Yoshinoya (吉野家) is said to be the largest gyudon (beef bowl) and also one of the Japanese chains of fast food. Most Yoshinoya outlets operate 24 hours and this outlet operates 24 hours and very near our hotel. So, we know where to head to whenever our tummy growls for food during wee hours.
It’s a small shop with very minimal spaces. They fully utilise the free space for tables and chairs and even have dining counters. So, you kind of need to do the crab walk to move around especially when it’s packed with lunch crowd.
Everything is so organised. You make your order and wait for your food. Eat and pay on your way out.
Once seated, we were served with hot ocha (green tea) while we go through the menu.
For a small outlet like this, it has quite an extensive menu. Yoshinoya is one of the top places the locals go for cheap eats, us included.
Gyudon @ ¥280
Everyone is here for their Gyudon. Gyudon (牛丼), literally beef bowl, is a simple yet popular dish in Japan. There are many chain restaurants which specialises/sells only Gyudon and Yoshinoya is one of them. A bowl of gyudon is usually served with beni-shoga (pickled ginger) and sliced negi (spring onion). For additional side dishes (such as soup, salad, raw egg, etc), all you need is to top up a bit of cash.
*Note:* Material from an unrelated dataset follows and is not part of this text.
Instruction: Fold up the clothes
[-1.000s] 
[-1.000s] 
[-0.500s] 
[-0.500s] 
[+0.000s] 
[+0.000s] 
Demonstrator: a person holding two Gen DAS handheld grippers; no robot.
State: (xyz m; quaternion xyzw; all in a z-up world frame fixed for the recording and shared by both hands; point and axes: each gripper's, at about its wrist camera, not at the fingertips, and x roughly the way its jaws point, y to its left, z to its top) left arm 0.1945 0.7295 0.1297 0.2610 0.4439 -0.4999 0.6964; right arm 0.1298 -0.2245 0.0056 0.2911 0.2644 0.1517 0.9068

A decent bowl of Gyudon starts from ¥280 (that’s approximately RM9) and there are various sets/combo/meals you can choose from the menu. In short, they are all value for money!
I was feeling very hungry as I flipped the menu and I ordered myself a set of Ushi Negi Gyokudon (牛ねぎ玉丼), which is a bowl of gyudon served with sliced spring onion and raw egg. I reckoned that the raw egg would give a richer and creamier flavour to the gyudon.
A bowl of delicious simplicity of white rice topped with seared strips of caramelized onions and very thin beef strips.
Served with sliced spring onion and raw egg
They have this egg tool which separates the egg yolk and egg white. Am amazed with the tool.
Ushi Negi Gyokudon (牛ねぎ玉丼) @ ¥480
Heaven in a bowl.
I wonder if anyone is going to franchise this outlet into Malaysia. I’m so missing it already. Perhaps, I’ll try making my very own gyudon. We’ll see about it.